La méthode Alexander est bien connue des artistes comme des sportifs. Elle permet de corriger les mauvaises postures liées à son activité, de soigner les troubles musculosquelettiques et de retrouver ainsi un bon équilibre physique et mental. En quelques séances individuelles ou en ateliers collectifs, la technique Alexander permet de soulager les douleurs liées aux mauvaises postures, notamment les lombalgies chroniques, souvent génératrices de difficultés vocales.
La méthode Feldenkrais est une autre méthode, peut-être moins ciblée vers les artistes et sportifs, mais qui, en s’appuyant sur le mouvement, permet de prendre conscience de ses habitudes corporelles et de détendre tout ce qui est figé. Une pratique régulière assouplit les lombaires et donne plus de mobilité au bassin.
La prévention de la voix par une bonne hygiène de vie
- Développer une bonne hygiène de vie avec une alimentation variée, mais pas trop épicée, une bonne hydratation (boire régulièrement de l’eau, des tisanes) et éviter les boissons gazeuses (qui favorisent l’acidité gastrique) et l’alcool (qui irrite les cordes vocales).
- Dormir suffisamment. Plus on est fatigué, plus on est stressé, et moins la voix pourra se déployer correctement.
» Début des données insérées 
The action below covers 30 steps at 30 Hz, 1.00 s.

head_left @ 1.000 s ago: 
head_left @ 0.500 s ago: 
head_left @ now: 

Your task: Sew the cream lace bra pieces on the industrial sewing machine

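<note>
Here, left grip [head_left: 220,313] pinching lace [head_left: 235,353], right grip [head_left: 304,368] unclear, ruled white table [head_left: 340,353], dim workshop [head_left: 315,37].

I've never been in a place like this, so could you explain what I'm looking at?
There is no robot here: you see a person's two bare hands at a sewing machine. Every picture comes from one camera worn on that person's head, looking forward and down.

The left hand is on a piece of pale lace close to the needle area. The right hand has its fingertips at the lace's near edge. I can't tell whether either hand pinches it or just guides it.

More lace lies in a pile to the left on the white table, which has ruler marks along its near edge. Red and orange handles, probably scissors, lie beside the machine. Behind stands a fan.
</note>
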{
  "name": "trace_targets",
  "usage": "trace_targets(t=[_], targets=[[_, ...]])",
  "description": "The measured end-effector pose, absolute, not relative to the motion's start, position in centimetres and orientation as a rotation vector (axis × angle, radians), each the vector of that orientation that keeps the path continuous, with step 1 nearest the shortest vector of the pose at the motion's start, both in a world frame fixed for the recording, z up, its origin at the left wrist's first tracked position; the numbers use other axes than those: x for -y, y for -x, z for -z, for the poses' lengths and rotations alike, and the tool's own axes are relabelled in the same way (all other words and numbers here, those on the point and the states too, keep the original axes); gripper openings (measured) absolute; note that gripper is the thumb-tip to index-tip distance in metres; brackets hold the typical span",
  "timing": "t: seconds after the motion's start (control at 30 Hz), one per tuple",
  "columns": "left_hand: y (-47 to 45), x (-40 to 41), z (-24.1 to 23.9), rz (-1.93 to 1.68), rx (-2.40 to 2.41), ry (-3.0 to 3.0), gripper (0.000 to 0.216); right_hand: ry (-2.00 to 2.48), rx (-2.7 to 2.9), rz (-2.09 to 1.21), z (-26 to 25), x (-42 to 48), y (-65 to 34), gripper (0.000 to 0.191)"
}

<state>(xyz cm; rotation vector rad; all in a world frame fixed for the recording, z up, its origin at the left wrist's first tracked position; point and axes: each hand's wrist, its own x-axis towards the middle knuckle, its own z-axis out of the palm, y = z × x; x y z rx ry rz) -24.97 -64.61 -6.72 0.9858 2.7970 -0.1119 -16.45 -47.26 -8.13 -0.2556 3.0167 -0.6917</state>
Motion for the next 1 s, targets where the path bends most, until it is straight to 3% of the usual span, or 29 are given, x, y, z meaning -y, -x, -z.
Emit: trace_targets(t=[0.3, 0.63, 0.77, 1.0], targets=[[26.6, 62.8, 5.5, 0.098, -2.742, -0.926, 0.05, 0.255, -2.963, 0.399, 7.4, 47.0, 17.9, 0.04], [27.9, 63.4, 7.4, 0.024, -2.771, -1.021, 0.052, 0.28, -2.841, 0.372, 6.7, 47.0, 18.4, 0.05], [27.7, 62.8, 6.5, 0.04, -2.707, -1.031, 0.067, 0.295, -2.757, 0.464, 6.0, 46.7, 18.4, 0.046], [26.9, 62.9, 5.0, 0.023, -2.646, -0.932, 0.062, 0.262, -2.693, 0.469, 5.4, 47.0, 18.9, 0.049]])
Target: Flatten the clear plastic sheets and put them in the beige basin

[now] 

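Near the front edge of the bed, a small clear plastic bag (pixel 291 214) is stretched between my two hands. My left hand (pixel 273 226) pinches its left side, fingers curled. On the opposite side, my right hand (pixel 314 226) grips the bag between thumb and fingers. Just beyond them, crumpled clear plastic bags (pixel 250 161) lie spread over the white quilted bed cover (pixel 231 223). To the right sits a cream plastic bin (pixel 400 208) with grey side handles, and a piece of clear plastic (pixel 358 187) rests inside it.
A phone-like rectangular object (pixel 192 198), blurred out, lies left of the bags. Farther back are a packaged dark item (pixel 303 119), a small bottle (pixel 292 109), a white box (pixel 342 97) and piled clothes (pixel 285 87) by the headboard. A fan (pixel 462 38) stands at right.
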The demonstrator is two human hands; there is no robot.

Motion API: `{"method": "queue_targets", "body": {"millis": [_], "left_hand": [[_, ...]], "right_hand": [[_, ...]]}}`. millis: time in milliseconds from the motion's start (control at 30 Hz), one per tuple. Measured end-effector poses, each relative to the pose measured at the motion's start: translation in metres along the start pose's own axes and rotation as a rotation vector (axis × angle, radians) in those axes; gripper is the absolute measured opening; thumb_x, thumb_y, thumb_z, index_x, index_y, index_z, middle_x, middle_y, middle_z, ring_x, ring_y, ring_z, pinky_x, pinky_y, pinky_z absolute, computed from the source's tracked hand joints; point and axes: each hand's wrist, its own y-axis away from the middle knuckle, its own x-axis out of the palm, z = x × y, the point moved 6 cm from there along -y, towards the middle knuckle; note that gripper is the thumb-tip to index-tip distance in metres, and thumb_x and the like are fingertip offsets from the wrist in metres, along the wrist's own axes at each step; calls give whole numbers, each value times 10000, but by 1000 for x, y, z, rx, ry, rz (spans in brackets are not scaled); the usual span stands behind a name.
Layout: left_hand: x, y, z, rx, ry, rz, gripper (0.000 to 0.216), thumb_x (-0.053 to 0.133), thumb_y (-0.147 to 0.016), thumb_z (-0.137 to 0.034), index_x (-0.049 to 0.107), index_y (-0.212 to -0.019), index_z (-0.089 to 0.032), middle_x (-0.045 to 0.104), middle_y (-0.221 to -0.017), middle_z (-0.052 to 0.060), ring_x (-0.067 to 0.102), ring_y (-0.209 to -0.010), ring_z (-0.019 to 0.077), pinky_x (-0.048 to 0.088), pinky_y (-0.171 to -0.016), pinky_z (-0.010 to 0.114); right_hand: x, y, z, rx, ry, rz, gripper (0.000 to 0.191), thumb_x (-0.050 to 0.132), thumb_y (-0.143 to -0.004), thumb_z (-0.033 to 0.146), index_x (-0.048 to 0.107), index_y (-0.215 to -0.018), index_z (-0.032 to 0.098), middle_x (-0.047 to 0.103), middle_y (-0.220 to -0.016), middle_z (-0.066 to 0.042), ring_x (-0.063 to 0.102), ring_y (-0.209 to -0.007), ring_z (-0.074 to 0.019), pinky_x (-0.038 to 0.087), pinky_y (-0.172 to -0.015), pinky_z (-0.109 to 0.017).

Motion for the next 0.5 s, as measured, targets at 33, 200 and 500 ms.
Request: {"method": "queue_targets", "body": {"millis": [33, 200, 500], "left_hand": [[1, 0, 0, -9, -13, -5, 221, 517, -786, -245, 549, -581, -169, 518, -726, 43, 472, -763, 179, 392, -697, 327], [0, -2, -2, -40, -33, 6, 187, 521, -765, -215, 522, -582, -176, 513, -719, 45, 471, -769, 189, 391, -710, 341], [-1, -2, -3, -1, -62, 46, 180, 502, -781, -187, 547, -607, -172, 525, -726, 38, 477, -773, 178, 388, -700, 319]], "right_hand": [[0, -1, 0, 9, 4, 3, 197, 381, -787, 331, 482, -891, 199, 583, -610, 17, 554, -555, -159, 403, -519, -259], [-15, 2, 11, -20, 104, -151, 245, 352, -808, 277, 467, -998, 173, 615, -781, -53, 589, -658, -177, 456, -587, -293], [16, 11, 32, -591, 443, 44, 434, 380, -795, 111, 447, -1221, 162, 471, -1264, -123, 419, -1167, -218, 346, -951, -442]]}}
- Éviter l’air sec et les pièces surchauffées. L’hiver, le froid s’installe, le taux d’humidité chute et l’air s’assèche. L’emploie d’un humidificateur d’air peut être très efficace afin d’éviter un assèchement des voix respiratoires et les maladies qui y sont liées.
- Éviter les ambiances climatisées ainsi que les écarts de températures brutaux.
- Savoir s’économiser et faire des cures de silence pour ne pas aggraver les symptômes de fatigue vocale. Ne pas pousser la voix. Chuchoter. Le miel et le thym ont également excellente réputation pour soulager la voix cassée ou disparue.
- Proscrire le tabac.
- Enfin, consulter régulièrement un ORL (spécialiste des troubles du nez, de la gorge et des oreilles).
Pour ceux et celles pour qui la voix est un réel outil de travail (chanteurs, professeurs, acteurs), il est recommandé de consulter de temps en temps un phoniatre, spécialiste des troubles de la voix, du langage et de la parole, qui pourra dépister une éventuelle pathologie et traiter le trouble par prescription médicamenteuse, orthophonique et/ou chirurgicale.